About this task: Copy every line that holds the string "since" from the data below.

Data excerpt:
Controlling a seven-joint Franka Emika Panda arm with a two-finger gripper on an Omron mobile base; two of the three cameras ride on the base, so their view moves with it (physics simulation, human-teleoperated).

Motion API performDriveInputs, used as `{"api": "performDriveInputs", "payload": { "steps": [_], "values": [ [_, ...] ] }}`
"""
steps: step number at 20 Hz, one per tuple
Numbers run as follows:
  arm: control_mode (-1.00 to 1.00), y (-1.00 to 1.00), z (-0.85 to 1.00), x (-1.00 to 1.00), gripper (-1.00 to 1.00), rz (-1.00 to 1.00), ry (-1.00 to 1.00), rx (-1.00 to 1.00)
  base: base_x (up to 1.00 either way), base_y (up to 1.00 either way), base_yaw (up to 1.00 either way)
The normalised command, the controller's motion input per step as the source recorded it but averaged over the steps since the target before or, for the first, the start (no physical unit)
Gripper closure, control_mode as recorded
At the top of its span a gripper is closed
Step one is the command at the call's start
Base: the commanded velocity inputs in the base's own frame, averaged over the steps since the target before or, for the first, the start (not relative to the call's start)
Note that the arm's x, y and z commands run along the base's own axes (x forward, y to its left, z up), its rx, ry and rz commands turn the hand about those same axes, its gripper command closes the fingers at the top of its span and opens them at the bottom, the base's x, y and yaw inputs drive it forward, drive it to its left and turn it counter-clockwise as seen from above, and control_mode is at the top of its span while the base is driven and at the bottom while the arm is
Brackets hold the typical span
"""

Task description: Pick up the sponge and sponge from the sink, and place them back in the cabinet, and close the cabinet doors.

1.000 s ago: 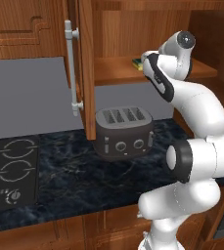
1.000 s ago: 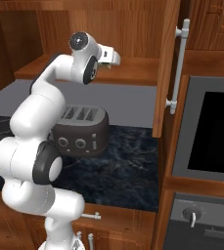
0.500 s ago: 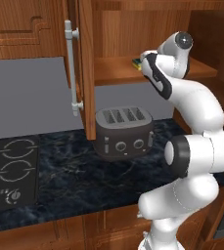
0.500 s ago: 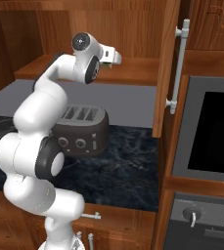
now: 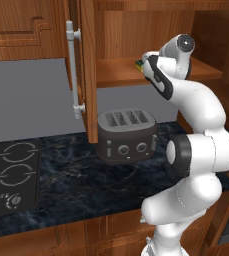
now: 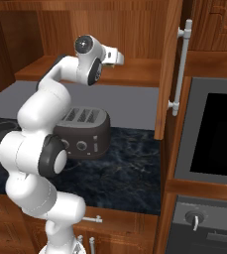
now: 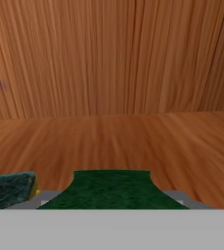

Exercise solution:
The normalised command, the controller's motion input per step as the source recorded it but averaged over the steps since the target before or, for the first, the start (no physical unit)
Base: the commanded velocity inputs in the base's own frame, averaged over the steps since the target before or, for the first, the start (not relative to the call's start)

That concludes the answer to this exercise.